La société K Jacques a créé des chaussures référencées Forban pour lequel elle a fait dresser par huissier un procès-verbal de constat le 29 mai 2009. Ces chaussures ont été commercialisées à compter du 29 juin 2009, notamment par la société Etablissements Keklikian.
La société K Jacques et la société Etablissements Keklikian ont constaté que le catalogue La Redoute Printemps-Eté 2010 proposait à la vente des chaussures reprenant les caractéristiques des spartiates Forban. Ces chaussures étaient également en vente sur le site Internet www.laredoute.fr. Il a été ainsi procédé à l'achat le 18 février 2010 d'une paire de chaussures sur ce site Internet afin de constater les actes de contrefaçon.
Autorisée par une ordonnance du président du Tribunal de grande instance de Lille du 20 avril 2010, la société K Jacques a fait procéder à des opérations de saisie contrefaçon le 29 avril 2010 au sein du siège social de la société La Redoute. Les opérations de saisie-contrefaçon se sont déroulées en présence de Madame Guillouzouic, juriste au sein de la société La Redoute. Cette dernière a déclaré que la société La Redoute commercialisait les chaussures sous les références 707.2082 et 707.2880 par l'intermédiaire d'un catalogue ainsi que sur le site Internet de la société La Redoute ; elle a précisé qu'elles étaient fabriquées et fournies par la société indienne Ram Leather Apparels et qu'il s'en était vendu 4 510 paires au prix de 39,90 euros la paire.
La société K Jacques et la société Etablissements Keklikian, distributeur des créations K Jacques, ont fait assigner la société La Redoute devant le Tribunal de grande instance de Paris aux fins de la voir condamner pour des faits de contrefaçon et de concurrence déloyale commis à leur préjudice.

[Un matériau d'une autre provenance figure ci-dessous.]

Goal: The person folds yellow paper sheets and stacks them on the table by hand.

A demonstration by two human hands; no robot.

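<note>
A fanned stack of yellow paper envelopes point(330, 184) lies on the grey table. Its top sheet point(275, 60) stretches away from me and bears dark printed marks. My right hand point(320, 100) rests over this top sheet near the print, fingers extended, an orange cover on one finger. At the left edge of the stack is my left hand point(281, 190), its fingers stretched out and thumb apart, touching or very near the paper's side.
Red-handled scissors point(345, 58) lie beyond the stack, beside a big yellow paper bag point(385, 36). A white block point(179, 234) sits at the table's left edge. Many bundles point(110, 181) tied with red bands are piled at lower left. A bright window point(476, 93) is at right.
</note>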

Par jugement prononcé le 18 octobre 2011, non assorti de l'exécution provisoire, le Tribunal de grande instance de Paris a :
- dit la société Etablissements Keklikian recevable à agir au titre de la concurrence déloyale ;
- déclaré la société K Jacques irrecevable à agir sur le fondement du droit d'auteur ;
- déclaré mal fondées les demandes de la société K Jacques et la société Etablissements Keklikian au titre de la concurrence déloyale ;
- les en a déboutées,
- débouté la société La Redoute de sa demande en dommages et intérêts pour procédure abusive ;
- condamné in solidum la société K Jacques et la société Etablissements Keklikian à verser à la société La Redoute la somme de 5 000 euros sur le fondement de l'article 700 du Code de procédure civile ;
- débouté les parties du surplus de leurs demandes.
La société K Jacques et la société Etablissements Keklikian ont interjeté appel de cette décision le 8 novembre 2011.
Par conclusions du 7 juin 2013, la société K Jacques et la société Etablissements Keklikian ont demandé à la cour d'écarter des débats la pièce n° 27 communiquée par la société La Redoute le jour de la clôture, qu'elles n'ont pu critiquer et argumenter.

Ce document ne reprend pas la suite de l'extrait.